* **What the task requires**
Repeat the whole listing exactly as written.

*** Begin section ***

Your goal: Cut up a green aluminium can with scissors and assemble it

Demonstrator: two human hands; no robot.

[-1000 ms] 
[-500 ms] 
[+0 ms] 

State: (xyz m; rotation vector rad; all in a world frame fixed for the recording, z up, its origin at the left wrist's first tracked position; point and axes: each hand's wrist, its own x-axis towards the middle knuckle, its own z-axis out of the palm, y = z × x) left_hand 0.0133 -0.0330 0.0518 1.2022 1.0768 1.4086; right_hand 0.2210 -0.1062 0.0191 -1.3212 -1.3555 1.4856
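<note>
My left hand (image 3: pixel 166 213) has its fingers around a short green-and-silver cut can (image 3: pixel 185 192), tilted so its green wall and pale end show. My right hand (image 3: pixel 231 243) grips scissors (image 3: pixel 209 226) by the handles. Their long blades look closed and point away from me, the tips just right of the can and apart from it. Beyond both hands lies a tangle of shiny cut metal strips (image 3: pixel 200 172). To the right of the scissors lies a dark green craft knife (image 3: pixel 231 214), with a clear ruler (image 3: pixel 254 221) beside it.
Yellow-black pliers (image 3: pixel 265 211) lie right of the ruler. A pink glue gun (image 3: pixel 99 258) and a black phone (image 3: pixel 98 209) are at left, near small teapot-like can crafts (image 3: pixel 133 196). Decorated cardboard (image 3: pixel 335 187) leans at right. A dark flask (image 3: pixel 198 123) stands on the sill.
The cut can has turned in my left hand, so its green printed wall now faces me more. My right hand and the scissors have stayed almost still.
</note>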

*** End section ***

* **Solution to this task**
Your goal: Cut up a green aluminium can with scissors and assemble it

Demonstrator: two human hands; no robot.

[-1000 ms] 
[-500 ms] 
[+0 ms] 

State: (xyz m; rotation vector rad; all in a world frame fixed for the recording, z up, its origin at the left wrist's first tracked position; point and axes: each hand's wrist, its own x-axis towards the middle knuckle, its own z-axis out of the palm, y = z × x) left_hand 0.0133 -0.0330 0.0518 1.2022 1.0768 1.4086; right_hand 0.2210 -0.1062 0.0191 -1.3212 -1.3555 1.4856
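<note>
My left hand (image 3: pixel 166 213) has its fingers around a short green-and-silver cut can (image 3: pixel 185 192), tilted so its green wall and pale end show. My right hand (image 3: pixel 231 243) grips scissors (image 3: pixel 209 226) by the handles. Their long blades look closed and point away from me, the tips just right of the can and apart from it. Beyond both hands lies a tangle of shiny cut metal strips (image 3: pixel 200 172). To the right of the scissors lies a dark green craft knife (image 3: pixel 231 214), with a clear ruler (image 3: pixel 254 221) beside it.
Yellow-black pliers (image 3: pixel 265 211) lie right of the ruler. A pink glue gun (image 3: pixel 99 258) and a black phone (image 3: pixel 98 209) are at left, near small teapot-like can crafts (image 3: pixel 133 196). Decorated cardboard (image 3: pixel 335 187) leans at right. A dark flask (image 3: pixel 198 123) stands on the sill.
The cut can has turned in my left hand, so its green printed wall now faces me more. My right hand and the scissors have stayed almost still.
</note>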

This answer has no further content.